### Your goal
Report each line below that carries the word "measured".

### Given information

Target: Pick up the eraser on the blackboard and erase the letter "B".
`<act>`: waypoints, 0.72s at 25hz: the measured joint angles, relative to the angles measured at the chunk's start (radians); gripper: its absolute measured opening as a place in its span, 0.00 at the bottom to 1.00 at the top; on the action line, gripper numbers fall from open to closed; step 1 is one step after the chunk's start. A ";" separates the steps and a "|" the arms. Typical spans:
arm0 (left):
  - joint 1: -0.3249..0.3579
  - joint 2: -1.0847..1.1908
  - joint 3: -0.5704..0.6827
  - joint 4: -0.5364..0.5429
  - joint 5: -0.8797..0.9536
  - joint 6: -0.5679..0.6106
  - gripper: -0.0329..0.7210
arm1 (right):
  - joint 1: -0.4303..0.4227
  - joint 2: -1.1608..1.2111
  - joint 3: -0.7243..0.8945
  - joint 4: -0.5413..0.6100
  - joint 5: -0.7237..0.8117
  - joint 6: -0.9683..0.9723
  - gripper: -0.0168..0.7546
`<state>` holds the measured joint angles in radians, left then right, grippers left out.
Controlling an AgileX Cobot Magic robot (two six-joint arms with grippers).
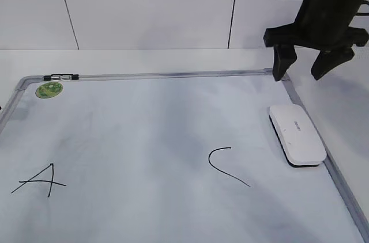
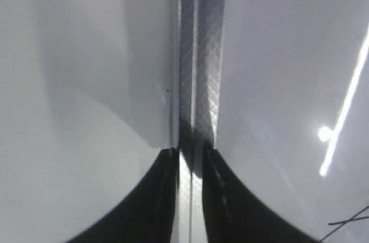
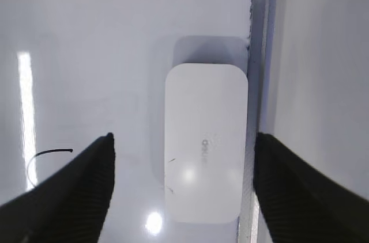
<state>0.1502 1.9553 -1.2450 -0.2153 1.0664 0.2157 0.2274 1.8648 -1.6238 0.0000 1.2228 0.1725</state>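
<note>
The white eraser (image 1: 297,135) lies flat on the blackboard (image 1: 144,139), along its right frame rail. My right gripper (image 1: 305,64) hangs open above the board's far right corner, holding nothing. In the right wrist view the eraser (image 3: 206,145) sits below and between the spread fingers of the right gripper (image 3: 184,137), apart from both. The letter "B" does not show; the board between the "A" (image 1: 40,179) and the "C" (image 1: 226,165) is bare and smudged. My left gripper (image 2: 190,154) has its fingers almost together over the frame rail (image 2: 202,53), and only a thin slit is left.
A round green sticker (image 1: 49,89) and a small black clip (image 1: 60,76) sit at the board's far left corner. White table lies beyond the right rail (image 1: 340,182). A white panelled wall stands behind.
</note>
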 joint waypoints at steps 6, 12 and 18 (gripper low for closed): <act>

### Exercise output
`<act>`: waypoints, 0.72s at 25hz: the measured joint angles, relative to the angles measured at the chunk's start (radians); gripper: its absolute measured opening as a place in its span, 0.00 at the bottom to 1.00 at the top; on the action line, gripper numbers fall from open to closed; step 1 is one step after the chunk's start. A ";" separates the steps and a "|" the arms. Typical spans:
`<state>` holds the measured joint angles in radians, left then right, grippers left out.

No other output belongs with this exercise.